The Last Showgirl

La recensione di The Last Showgirl, di Gia Coppola, a cura di Francesco Parrino.

Quando Le Razzle Dazzle, la scintillante revue di Las Vegas di cui è stata protagonista per tre decenni annuncia che chiuderà i battenti, la 57enne Shelly Gardner (Pamela Anderson), una ballerina glamour dal retaggio leggendario, è costretta a fare i conti con le decisioni che ha preso lungo tutta la sua vita. Con lei la sua migliore amica, Annette (Jamie Lee Curtis), ex-membro delle Le Razzle Dazzle e ora cameriera di cocktail in un rinomato casinò di Las Vegas, Eddie (Dave Bautista), il produttore dello show e le giovani Mary-Anne (Brenda Song) e Jodie (Kiernan Shipka). Il ritorno nella sua vita della figlia Hannah (Billie Lourd) chiarirà a Shelly, una volta per tutte, quale sarà il suo prossimo passo.
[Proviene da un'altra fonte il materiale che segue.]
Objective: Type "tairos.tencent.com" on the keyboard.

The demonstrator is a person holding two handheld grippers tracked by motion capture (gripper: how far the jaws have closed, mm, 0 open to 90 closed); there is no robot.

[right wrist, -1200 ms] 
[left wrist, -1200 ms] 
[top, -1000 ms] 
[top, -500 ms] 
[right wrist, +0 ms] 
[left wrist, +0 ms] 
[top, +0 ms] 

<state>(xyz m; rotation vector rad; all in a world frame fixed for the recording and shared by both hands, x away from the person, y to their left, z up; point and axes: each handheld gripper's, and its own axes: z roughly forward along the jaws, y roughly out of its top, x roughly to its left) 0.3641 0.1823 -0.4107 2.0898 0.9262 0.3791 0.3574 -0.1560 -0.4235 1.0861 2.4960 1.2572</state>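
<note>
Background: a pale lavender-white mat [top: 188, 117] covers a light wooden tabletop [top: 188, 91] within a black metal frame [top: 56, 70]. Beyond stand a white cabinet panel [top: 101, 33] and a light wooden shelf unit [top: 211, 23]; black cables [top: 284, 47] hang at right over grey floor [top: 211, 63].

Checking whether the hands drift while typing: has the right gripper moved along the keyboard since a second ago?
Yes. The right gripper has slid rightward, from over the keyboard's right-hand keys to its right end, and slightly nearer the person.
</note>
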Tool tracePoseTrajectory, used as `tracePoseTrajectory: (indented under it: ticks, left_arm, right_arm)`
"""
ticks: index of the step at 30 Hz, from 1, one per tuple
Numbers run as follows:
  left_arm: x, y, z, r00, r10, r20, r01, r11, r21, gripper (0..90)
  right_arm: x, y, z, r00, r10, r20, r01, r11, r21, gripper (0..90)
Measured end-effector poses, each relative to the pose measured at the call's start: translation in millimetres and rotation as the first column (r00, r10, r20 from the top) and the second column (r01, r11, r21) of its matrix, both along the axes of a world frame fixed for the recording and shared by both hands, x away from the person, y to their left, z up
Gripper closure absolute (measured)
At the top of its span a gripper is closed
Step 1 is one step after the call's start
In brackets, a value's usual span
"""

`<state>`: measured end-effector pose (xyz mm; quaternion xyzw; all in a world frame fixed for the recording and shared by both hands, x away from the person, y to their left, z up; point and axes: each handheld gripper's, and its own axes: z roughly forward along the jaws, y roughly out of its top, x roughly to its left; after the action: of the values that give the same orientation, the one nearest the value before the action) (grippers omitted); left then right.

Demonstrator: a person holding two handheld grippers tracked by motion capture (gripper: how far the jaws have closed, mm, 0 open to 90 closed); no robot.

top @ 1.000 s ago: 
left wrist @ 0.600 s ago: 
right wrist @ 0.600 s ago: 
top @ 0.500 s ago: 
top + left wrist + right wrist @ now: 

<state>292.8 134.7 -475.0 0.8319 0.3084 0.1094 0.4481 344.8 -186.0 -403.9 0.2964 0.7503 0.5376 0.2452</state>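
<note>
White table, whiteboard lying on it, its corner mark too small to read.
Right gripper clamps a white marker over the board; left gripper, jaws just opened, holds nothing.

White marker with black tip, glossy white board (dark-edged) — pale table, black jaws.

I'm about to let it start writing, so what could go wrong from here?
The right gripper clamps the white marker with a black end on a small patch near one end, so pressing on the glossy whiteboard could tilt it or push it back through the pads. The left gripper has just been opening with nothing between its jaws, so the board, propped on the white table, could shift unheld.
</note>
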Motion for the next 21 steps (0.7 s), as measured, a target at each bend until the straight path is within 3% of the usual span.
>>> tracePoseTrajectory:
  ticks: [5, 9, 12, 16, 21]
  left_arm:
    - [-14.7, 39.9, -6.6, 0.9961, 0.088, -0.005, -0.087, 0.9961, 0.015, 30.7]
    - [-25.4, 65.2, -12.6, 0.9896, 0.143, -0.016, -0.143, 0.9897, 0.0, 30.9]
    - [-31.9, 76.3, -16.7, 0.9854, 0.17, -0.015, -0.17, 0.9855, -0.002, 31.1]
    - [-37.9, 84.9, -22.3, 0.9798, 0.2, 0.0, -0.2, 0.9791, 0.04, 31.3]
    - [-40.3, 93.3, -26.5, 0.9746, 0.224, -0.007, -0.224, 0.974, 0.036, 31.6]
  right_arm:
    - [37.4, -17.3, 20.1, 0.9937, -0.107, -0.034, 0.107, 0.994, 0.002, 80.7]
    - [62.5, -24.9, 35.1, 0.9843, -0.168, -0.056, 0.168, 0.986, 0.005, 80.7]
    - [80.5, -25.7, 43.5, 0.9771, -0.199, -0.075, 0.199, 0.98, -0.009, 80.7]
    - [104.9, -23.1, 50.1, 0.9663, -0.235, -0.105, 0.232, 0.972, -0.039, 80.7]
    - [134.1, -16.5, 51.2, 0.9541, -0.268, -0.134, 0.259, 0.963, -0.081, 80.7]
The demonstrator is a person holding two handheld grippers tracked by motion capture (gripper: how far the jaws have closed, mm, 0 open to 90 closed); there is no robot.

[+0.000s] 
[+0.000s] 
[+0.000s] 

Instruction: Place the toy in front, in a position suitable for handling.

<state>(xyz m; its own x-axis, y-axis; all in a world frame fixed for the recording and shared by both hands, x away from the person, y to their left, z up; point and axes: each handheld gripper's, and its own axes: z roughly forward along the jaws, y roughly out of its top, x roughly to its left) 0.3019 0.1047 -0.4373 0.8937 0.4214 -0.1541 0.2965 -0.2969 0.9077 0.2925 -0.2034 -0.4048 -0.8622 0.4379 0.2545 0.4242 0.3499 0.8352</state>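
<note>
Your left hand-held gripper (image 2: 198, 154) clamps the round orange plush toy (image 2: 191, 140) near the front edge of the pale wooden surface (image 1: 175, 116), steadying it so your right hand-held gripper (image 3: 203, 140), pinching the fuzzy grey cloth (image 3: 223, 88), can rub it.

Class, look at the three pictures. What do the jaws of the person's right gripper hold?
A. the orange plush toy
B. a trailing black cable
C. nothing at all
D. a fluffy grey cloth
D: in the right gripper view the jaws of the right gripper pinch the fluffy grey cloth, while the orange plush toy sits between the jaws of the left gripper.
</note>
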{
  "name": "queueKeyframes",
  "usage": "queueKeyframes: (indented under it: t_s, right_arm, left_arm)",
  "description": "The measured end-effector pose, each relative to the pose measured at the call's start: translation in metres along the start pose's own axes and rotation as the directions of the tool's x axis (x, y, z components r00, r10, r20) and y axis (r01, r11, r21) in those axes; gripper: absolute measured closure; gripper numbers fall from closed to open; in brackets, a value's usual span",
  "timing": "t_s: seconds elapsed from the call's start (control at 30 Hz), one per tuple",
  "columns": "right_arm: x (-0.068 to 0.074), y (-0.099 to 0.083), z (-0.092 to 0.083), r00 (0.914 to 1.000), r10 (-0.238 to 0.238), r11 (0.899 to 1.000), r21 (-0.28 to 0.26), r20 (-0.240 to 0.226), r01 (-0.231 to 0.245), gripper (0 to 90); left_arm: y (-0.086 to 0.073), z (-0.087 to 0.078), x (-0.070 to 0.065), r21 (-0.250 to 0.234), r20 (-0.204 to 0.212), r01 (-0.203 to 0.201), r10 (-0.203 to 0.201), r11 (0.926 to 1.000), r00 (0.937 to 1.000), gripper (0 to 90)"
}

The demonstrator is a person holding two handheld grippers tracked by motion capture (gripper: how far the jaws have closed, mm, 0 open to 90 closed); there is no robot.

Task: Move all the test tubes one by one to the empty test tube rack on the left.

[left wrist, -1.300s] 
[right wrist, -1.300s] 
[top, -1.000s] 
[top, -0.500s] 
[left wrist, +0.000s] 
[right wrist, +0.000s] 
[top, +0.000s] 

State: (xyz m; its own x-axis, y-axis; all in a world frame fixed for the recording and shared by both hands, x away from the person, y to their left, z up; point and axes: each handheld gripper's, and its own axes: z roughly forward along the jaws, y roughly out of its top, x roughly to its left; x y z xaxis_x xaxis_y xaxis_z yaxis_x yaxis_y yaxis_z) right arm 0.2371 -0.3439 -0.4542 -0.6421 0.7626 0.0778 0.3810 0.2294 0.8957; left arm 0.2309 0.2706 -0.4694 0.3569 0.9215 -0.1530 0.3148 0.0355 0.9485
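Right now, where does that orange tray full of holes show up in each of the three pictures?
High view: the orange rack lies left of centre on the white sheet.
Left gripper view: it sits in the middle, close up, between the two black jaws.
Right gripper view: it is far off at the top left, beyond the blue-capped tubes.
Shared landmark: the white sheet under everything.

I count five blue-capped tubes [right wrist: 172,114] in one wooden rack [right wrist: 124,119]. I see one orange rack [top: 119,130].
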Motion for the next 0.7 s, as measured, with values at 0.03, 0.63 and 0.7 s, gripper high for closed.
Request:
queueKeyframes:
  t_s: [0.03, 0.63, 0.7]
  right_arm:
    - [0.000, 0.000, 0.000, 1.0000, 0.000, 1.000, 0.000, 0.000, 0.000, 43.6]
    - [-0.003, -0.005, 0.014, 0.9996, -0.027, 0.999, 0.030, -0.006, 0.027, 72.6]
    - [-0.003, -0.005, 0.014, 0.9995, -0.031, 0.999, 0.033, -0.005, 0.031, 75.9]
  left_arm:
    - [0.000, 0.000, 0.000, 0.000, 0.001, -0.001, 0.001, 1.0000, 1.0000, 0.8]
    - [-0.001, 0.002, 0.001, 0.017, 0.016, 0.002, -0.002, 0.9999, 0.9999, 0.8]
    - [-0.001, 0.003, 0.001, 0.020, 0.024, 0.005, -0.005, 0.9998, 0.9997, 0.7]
Questo è The Last Showgirl, il nuovo film di Gia Coppola che trovate al cinema con BeWater Film in collaborazione con Medusa Film. Una visione che ci sentiamo di dire irrinunciabile.

Intanto perché una storia vera, o perlomeno, liberamente ispirata a fatti reali. La sceneggiatura di Kate Gersten è, infatti, una rielaborazione di Body of Work. Un lavoro teatrale scritto di suo pugno ispirato agli ultimi gloriosi giorni del Jubilee. Si tratta di una revue celeberrima andata in scena all’MGM Grand Hotel and Casino aka Horseshoe Las Vegas dal 1981 sino al 2016 dal destino nemmeno poi così diverso da Le Razzle Dazzle di The Last Showgirl. L’altra ragione riguarda il volto di copertina e principale attrattiva del film. Quella Pamela Anderson su cui Coppola ha sviluppato i contorni caratteriali di Shelly sin dalle prime fasi di sviluppo del copione, e che c’è mancato poco che non vi prendesse parte. L’agente della Anderson – ora ex-agente – aveva infatti cestinato la proposta di Coppola senza nemmeno farne menzione alla sua assistita che del film ha saputo soltanto dal figlio, il produttore Brandon Thomas Lee, raggiunto da Coppola tramite amici in comune.

E meno male aggiungiamo noi, perché in effetti è solo grazie alla presenza scenica di Anderson che The Last Showgirl diventa qualcosa in più di un semplice film di resilienza, strass e piume. Del resto, per ammissione della stessa ex-C.J. Parker del serial Baywatch: «Mi sono state date molte sceneggiature nella mia vita, ma mai una sfida come questa. Non vedi parti come questa quando lavori in costume da bagno. Ero talmente attratta da Shelly da sentire la sua voce nella mia testa fino ad immaginare tutto. Quando ho letto il copione ho pensato: Questa è quella cosa di cui le persone parlano quando leggono il materiale e sanno che devono prendervi parte». Più che di maturazione o di rinascita, però, nel caso di Anderson sarebbe meglio parlare di riscoperta inattesa perché davvero in pochi, a Hollywood, avrebbero potuto immaginare una performance di una simile grazia artistica e dall’impressionante cifra drammatica. Tutt’intorno al corpo scenico di Anderson, Coppola costruisce una narrazione intima ma di portata universale dalle immagini sporche a camera stretta sulla ricerca di amore e comprensione e sull’aggrapparsi alla speranza anche quando il mondo sembra avere altro in mente per te. Una struggente ballad per immagini filmiche sul sopravvivere quando ti vengono sgretolate tutte le certezze, The Last Showgirl, e sulla paura di non poter più tornare indietro quando c’è solo da andare avanti e ricominciare. E sogno e nostalgia, coraggio e determinazione, perdono e aspettative disilluse, e la certezza che se per Anderson The Last Showgirl è il terzo tempo di una carriera travolgente, per Gia Coppola è il lavoro che ne va a identificare una precisa identità registica di cui ci aspettiamo di vedere molto altro ancora.